Here are 5 things you should know.
1. In the wake of the Deloitte and Equifax hacks, there are a couple of things you can do to lower your chances of identity theft.
Deloitte announced that they were hacked but that they think it was mainly limited to emails. That’s bad enough since people talk with accountants all the time about extremely private financial matters. They also said they think that it’s limited to their email infrastructure but that they are still investigating.
Equifax has pretty much-botched everything from security before the leak to giving people options after they announced it months later.
Step one is to get your credit report from AnnualCreditReport.com which is completely free and it’s the site mandated by the government, which credit bureaus maintain, where you can get a copy of your report once a year from the big three bureaus.
Step two is to sign up for a credit monitoring service. Something like this service which sends you emails when new things appear on your credit will let you know immediately if something is going on with your credit without your knowledge. It also shows your VantageScore, which is essentially your FICO 8 score.
Step three, and perhaps most importantly, you need to freeze your credit.
143 million people had their information accessed, now let’s say the hacker decides to go in and pre-emptively set their own credit freeze on your account. When your credit is frozen, it goes into a total lockdown mode where nobody new can access your report. You want to finance a car, the dealer runs your credit and sees there’s a freeze on the account, and you have no idea what the PIN is when the freeze was placed, anything.
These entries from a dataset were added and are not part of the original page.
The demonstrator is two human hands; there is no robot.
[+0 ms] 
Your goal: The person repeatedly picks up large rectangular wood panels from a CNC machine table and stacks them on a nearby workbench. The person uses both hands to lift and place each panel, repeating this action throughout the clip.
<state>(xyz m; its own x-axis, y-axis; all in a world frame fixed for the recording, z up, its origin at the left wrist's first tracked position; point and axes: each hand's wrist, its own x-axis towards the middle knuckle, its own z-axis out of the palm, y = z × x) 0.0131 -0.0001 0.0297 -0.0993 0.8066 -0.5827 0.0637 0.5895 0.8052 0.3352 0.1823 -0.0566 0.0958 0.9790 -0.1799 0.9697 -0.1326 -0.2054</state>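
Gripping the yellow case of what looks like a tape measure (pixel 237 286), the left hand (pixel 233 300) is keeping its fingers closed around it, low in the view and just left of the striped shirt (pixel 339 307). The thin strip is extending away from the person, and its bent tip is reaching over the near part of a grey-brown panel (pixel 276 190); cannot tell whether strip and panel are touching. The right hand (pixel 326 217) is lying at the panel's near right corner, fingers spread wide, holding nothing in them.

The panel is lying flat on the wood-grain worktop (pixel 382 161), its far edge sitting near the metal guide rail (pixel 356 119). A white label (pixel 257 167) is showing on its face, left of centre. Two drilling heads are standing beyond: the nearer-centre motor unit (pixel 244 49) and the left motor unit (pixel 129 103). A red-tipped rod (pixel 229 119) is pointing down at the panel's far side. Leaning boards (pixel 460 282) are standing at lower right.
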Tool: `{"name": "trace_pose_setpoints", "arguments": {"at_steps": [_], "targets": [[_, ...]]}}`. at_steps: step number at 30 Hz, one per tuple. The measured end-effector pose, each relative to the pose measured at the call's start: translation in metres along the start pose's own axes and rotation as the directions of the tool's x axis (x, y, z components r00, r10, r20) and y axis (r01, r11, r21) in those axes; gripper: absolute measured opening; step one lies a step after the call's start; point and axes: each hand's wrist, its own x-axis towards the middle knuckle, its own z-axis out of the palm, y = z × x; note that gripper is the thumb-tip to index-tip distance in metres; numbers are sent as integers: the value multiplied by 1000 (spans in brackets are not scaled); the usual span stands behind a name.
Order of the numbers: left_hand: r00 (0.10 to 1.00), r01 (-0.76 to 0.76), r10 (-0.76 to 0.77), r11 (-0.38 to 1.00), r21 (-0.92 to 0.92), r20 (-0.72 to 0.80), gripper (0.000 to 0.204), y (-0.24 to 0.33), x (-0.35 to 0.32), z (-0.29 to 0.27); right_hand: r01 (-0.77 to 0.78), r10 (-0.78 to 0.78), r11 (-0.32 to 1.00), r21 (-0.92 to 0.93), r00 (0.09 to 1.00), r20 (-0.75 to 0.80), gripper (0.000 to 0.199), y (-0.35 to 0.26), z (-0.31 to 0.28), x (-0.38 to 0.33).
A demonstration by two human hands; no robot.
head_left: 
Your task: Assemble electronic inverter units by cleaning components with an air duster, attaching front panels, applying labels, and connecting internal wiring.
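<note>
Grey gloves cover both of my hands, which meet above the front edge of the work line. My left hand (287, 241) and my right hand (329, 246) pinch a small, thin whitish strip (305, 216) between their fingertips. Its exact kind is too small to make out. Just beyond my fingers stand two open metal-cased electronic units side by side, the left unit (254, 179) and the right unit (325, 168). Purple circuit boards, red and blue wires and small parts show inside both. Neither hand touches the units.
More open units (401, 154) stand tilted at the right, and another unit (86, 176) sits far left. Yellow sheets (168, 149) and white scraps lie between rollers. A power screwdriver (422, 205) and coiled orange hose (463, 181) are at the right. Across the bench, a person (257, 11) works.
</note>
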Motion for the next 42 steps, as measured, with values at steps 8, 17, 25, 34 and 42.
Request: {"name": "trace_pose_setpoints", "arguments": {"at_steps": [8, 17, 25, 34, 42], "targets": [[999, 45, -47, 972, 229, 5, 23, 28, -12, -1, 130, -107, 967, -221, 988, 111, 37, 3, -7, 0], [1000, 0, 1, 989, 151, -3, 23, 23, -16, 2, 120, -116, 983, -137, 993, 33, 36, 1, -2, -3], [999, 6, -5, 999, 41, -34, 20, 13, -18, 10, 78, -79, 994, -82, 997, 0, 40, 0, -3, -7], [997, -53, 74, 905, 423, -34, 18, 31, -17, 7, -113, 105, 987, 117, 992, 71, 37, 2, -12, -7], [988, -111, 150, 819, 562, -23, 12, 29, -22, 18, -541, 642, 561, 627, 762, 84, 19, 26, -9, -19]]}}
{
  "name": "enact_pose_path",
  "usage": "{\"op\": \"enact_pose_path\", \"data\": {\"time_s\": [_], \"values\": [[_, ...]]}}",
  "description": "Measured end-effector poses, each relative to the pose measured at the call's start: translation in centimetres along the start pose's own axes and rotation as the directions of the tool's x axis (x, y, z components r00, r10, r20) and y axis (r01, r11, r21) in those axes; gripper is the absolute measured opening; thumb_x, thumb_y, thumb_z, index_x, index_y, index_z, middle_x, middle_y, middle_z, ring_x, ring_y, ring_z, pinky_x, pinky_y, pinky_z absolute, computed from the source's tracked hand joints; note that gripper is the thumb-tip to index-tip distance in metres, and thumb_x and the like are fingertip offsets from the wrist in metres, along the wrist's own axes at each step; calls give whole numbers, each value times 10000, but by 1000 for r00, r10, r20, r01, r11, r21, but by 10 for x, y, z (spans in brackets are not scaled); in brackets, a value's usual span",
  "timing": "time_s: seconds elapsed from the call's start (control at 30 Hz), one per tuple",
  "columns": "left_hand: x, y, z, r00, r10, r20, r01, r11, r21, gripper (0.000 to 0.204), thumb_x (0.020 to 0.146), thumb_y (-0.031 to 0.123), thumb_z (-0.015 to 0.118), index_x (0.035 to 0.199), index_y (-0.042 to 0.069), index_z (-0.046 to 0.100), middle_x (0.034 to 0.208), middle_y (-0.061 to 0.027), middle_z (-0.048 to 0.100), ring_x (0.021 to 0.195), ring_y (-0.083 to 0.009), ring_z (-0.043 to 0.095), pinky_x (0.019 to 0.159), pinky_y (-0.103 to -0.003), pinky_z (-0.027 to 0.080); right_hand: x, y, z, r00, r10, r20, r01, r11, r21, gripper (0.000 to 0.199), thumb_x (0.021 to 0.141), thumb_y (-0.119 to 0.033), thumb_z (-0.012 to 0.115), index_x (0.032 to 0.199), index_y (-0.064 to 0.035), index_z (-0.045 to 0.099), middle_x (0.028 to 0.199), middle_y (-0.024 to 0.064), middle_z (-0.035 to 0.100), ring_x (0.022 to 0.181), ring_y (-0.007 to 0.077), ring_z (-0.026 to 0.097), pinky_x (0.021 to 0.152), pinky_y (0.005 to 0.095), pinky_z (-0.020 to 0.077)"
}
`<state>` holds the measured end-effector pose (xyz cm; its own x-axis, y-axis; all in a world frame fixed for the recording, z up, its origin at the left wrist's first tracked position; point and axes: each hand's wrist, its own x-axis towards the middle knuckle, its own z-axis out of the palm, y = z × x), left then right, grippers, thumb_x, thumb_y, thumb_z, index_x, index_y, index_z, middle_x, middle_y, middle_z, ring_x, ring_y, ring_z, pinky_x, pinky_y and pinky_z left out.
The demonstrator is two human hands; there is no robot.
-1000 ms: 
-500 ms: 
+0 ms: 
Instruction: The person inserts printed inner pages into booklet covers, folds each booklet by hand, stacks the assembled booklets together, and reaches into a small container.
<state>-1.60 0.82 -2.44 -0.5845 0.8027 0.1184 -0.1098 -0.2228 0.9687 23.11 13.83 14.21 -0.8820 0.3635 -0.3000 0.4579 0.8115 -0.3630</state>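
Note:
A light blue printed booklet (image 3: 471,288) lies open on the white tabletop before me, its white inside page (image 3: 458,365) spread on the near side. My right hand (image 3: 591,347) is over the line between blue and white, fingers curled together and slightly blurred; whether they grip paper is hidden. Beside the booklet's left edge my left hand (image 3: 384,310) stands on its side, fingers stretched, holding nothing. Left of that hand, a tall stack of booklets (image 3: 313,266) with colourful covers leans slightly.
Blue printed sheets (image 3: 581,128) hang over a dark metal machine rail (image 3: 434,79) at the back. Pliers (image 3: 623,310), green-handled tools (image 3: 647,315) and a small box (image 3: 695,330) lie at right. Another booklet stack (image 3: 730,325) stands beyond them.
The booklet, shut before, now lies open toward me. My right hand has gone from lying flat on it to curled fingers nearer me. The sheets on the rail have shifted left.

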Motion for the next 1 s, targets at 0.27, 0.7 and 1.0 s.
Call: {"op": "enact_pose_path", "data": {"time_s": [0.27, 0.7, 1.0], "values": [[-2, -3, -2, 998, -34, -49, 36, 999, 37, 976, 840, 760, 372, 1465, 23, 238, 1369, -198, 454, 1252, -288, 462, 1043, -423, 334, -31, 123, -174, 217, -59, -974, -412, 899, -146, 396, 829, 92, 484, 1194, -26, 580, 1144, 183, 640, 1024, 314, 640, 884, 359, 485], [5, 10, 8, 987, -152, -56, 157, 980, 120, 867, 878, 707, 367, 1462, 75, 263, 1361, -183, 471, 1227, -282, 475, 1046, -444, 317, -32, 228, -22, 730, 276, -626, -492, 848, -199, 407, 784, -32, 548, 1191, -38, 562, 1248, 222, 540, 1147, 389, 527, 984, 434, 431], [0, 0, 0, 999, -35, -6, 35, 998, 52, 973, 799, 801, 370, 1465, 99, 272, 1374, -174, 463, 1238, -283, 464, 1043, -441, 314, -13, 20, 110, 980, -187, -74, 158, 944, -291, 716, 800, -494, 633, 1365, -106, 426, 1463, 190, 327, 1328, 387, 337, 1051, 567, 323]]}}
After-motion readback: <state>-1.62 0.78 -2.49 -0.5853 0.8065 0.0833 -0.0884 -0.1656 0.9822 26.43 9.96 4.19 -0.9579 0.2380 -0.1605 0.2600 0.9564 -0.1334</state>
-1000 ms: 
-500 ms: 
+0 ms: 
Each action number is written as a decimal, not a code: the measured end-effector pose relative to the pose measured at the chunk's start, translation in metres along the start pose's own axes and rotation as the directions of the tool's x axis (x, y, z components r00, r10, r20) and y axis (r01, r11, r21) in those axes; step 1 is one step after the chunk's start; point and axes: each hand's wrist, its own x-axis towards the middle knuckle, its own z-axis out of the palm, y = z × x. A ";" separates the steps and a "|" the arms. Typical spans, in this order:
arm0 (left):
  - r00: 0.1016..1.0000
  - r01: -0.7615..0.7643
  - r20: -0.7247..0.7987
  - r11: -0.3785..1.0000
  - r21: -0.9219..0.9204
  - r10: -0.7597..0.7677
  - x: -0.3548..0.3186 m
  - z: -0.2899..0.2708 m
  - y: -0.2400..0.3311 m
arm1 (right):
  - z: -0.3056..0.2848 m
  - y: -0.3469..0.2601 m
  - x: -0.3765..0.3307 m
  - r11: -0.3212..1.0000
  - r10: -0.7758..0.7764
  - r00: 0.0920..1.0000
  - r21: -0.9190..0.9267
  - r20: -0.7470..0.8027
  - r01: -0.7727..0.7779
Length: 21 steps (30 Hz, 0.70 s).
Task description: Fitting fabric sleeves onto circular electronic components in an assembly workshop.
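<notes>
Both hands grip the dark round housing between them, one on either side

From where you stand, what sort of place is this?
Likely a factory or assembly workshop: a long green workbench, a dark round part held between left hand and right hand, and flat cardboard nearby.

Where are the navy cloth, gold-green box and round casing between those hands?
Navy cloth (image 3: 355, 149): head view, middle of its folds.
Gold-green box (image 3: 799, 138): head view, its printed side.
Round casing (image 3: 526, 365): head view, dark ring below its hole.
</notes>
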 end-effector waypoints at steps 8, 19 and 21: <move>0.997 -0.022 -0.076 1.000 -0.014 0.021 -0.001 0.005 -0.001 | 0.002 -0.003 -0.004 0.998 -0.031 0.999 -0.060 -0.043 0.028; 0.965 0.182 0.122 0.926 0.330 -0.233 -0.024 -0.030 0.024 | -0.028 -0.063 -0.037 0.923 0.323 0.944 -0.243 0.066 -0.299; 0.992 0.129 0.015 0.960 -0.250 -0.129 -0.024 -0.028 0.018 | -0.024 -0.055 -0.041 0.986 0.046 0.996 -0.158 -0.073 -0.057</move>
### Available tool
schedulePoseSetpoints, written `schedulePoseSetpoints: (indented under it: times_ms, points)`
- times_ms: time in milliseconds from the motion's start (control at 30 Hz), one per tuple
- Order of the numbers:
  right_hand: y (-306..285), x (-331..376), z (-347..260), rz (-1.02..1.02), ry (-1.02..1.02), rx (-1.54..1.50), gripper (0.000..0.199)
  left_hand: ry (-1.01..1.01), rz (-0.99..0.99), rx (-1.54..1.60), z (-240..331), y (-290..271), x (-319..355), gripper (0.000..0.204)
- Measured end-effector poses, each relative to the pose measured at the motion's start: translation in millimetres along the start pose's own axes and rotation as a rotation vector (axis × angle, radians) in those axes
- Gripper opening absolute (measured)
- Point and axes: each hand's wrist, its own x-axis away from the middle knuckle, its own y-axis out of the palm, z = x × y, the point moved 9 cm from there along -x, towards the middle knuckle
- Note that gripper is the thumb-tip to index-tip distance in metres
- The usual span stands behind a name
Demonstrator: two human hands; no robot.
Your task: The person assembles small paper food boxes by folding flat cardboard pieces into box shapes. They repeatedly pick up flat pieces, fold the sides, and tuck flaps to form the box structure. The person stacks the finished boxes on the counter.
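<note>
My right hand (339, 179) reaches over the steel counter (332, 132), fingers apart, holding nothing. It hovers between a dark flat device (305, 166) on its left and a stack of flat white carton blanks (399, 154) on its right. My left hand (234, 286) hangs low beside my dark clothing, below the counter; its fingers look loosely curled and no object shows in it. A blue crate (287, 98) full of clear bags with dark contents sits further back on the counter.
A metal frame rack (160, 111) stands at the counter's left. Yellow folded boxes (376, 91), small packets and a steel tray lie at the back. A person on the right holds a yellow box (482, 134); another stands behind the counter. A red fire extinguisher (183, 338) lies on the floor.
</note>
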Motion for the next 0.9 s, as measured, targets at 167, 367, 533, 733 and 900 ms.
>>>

It’s going to take weeks at least to have it lifted since you weren’t the one who placed it. What’s stopping the hackers from sending you an email when they receive a notification telling you to send $200 BTC to their Bitcoin address in exchange for the PIN? It’s a ransomware attack that would be mildly annoying if you’re thinking about buying a new vehicle or it could ruin your life if your car was totaled or broke down and you needed a new vehicle in the next day or two.
Put a fraud alert on your credit report. This is always free to do and This will require any lending institution to call you before approving a loan. These will last for 90 days. Mark this day on your calendar, and call back and do it again.
You only need to do this at one site. Unlike credit freezes, the notice will propagate to the credit history vendors. Here are the websites you need to go to to make this happen (pick one):
https://www.alerts.equifax.com/AutoFraud_Online/jsp/fraudAlert.jsp
https://www.transunion.com/fraud-victim-resource/place-fraud-alert
https://www.experian.com/fraud/center.html
2. The dot near the nozzle on an aerosol spray can indicate the curvature of the pickup tube and by aligning the nozzle with the dot you get the maximum production from the can.
3. When calling or chatting with customer service, any survey you fill out impacts the person you spoke to rather than the company it’s directed to.
When you’re calling customer services like Walmart or Amazon. Any survey you fill out will impact the person you talked to. If you’re mad that your order is late and missed your daughter’s birthday party, keep in mind that the negative survey you fill out severely impacts the representative quota(customer satisfaction rating or CSATs) that he has is required to meet for the month and it’s difficult to impossible to meet those goals. The company will not give a what excuse he has for not meeting 90% customer satisfaction rating, even if the company themselves f*cked up, they can fire him the same.
So please the next time you call, rate the representative and how he handled the situation and not the company itself. If he has to follow policy, don’t make a negative review on it because there’s nothing he can do about it. Or actually, you’d be helping the person more by not filling surveys.
4. Verizon Wireless in the United States has a “safety mode” that will slow you down once you’ve hit your data cap but won’t charge you for extra data.
They don’t advertise it and it’s not on by default, but it’s nice to have that rather than getting charged $15 every time you go over your data cap.
5. GiveWell, a charity evaluator.
GiveWell is a nonprofit charity evaluator, which does research on the effectiveness of different charities. They promote charities which are transparent about what they spend their money on, have evidence that it actually makes a difference, and have the means to put extra money to good use.
For example, at the moment their recommendation to donors is to put 100% of their donation to the Against Malaria Foundation. The Against Malaria Foundation is a great example of how GiveWell’s top charities are different from your standard opaque mega charity, with all donations going to a well-researched means of reducing mortality (purchasing nets) and full transparency in showing how their money is used (photos, videos, post-distribution surveys, breakdown of expenses etc).
GiveWell provides a calculation of cost per life saved for each charity – for example, this calculation shows the Against Malaria Foundation has an estimated median cost per death avoided of $5469, and median cost per under-5 death avoided of $6911.